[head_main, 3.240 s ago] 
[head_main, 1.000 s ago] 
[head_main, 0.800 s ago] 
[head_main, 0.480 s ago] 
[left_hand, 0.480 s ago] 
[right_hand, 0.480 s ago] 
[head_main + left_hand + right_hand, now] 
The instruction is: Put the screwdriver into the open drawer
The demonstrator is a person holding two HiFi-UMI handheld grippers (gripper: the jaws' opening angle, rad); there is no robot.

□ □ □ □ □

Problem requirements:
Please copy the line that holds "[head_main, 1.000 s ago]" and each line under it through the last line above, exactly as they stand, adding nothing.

Exercise response:
[head_main, 1.000 s ago] 
[head_main, 0.800 s ago] 
[head_main, 0.480 s ago] 
[left_hand, 0.480 s ago] 
[right_hand, 0.480 s ago] 
[head_main + left_hand + right_hand, now] 
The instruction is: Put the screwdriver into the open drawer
The demonstrator is a person holding two HiFi-UMI handheld grippers (gripper: the jaws' opening angle, rad); there is no robot.

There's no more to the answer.